The action begins with Detective Bowden (Chris Messina) investigating a suicide outside the same office building where (inside) the five people are all finding their way to the elevator. Twenty floors up, the elevator stalls, and almost immediately the panic begins.

The mattress salesman is making inappropriate comments. The rent-a-cop reveals that he’s claustrophobic. The loner just stands in one corner, brooding. And all the while, building security (watching on a closed circuit camera) is trying to get the elevator running again… to no avail.

After a few minutes the lights start flickering, leaving the elevator-ees flashing in and out of darkness. When the lights come back on, one of them has been attacked and is bleeding, so Bowden gets pulled off his suicide investigation and takes over, only to watch as people start getting picked off one-by-one.

Eventually we learn who the devil is, why the people are there (they all have ‘chosen poorly’ in their past), and how Bowden fits into the equation, but things never really get white-knuckle scary. Fortunately, though, that’s perfectly fine. What Devil lacks in terror, it makes up for with a clever script, brilliant camera work, and top-notch performances from the relatively no-name cast.

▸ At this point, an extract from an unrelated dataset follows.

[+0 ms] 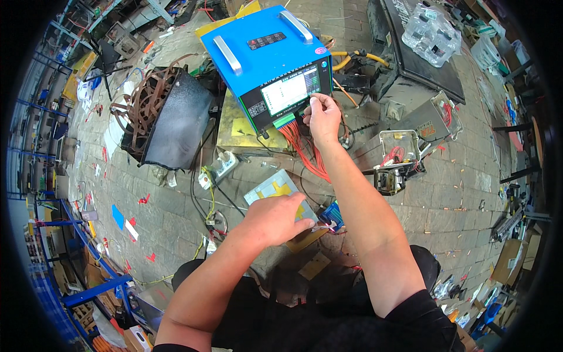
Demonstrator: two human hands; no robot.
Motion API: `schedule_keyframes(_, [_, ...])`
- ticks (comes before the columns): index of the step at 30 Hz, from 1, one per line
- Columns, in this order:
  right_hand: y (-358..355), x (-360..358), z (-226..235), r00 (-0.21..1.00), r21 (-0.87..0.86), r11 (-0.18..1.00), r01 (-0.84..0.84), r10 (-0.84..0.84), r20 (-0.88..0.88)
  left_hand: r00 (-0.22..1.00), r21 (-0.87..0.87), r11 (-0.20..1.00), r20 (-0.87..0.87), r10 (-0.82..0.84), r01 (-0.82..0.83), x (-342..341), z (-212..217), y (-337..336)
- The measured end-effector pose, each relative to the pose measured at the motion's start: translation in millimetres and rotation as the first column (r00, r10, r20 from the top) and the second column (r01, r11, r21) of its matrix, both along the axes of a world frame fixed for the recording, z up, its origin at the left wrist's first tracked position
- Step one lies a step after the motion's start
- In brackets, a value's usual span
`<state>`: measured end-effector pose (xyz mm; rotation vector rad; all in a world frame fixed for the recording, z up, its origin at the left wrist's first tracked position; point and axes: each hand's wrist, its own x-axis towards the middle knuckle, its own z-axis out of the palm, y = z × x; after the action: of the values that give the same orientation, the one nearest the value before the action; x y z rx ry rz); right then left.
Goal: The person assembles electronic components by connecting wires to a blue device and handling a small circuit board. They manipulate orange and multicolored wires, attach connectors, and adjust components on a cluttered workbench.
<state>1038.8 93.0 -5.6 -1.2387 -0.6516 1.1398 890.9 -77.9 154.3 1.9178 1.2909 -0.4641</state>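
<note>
A blue box-shaped instrument (246, 56) with two silver handles stands ahead of me, its front facing me. A lit screen (290, 91) is set into the dark front panel. My right hand (324, 120) is at the screen's lower right corner, fingers curled and fingertips close to the glass; nothing shows in it. Red wires (305, 149) run down from a green connector (284, 121) beneath the screen. Nearer to me, my left hand (272, 220) hovers, thumb and forefinger apart, over a grey board with yellow patches (272, 185). A small blue part (332, 216) lies beside the board.
Under the instrument is a yellowish block (234, 135). A dark bin (179, 123) with brown straps stands left, near a white power strip (226, 167). Right are open metal cases (390, 144) with red wires and a black panel (422, 70) carrying clear bottles (431, 35). Scraps litter the paving.
</note>
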Motion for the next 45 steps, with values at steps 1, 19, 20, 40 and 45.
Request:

Yes, director John Erick Dowdle (Quarantine) and screenwriter Brian Nelson (30 Days of Night) could have ramped up the suspense more, but it’s not really necessary. In the end, Devil rises above what could have just been gimmicks to provide a neat-and-clean hour-plus of good storytelling.

Another three or four movies like this, and Shyamalan will almost make up for The Last Airbender.